I've mentioned maximum entropy distributions and constraints in a couple of places before, but I think it's been mostly in comments. There's a handy table on Wikipedia that gives the maximum entropy ("least informative") distributions given various constraints:
It's a bit long, so that isn't the whole table. The basic idea is that if you know something about your system, such as its mean and variance, you can look up the maximum entropy distribution that corresponds to that knowledge (a normal distribution). If you know the expected lifetime of something, the maximum entropy distribution is an exponential distribution with a parameter that is (one over) that expected lifetime. The Pareto distribution is the maximum entropy distribution where you can measure an average value of log x. This is useful for systems that cover several orders of magnitude, like incomes. That incomes seem to be drawn from Pareto distributions (at least out in the tails) should immediately make you think that the process that produces them doesn't depend too critically on the microfoundations.

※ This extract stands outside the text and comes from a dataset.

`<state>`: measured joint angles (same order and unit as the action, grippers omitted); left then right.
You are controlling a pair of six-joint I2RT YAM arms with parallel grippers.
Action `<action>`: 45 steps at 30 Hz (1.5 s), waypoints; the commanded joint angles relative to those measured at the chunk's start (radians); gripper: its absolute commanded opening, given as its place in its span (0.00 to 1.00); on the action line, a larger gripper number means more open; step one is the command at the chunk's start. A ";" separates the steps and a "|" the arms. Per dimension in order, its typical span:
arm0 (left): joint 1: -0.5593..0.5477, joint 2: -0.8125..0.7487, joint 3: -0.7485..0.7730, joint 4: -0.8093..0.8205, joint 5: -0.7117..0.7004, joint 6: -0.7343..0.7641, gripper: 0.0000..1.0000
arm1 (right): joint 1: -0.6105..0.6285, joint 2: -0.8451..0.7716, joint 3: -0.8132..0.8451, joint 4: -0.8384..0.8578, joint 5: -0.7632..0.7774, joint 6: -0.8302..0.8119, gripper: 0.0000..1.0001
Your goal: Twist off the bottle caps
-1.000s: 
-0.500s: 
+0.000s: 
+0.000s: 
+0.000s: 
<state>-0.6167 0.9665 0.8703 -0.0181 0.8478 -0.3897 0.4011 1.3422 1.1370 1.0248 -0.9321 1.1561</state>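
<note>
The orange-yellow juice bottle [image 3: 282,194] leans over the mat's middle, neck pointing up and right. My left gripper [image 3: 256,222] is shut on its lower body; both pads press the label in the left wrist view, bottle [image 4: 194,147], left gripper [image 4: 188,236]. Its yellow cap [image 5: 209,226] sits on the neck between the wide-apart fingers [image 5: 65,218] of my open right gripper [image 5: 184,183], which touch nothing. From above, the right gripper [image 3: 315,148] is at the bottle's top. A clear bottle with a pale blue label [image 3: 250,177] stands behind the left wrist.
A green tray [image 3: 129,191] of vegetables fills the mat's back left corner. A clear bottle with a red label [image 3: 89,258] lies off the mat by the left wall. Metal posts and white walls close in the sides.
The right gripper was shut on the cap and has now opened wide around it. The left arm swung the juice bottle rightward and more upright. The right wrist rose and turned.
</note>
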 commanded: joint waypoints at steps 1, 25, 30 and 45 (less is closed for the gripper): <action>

If someone from the top 1% of income or wealth says their income or wealth depends on their hard work, you can respond: Then why is the distribution of incomes in the top 1% seem like it is Pareto distributed?
One quibble with this chart is that the uniform distribution is the maximum entropy distribution given a constraint that the random variable has a maximum and minimum value (continuous) or covers a finite number of states (discrete). The former is useful for e.g. budget constraints in economics -- you can spend up to X dollars means a probability density of 1/X -- a minimum of 0 and a maximum of X.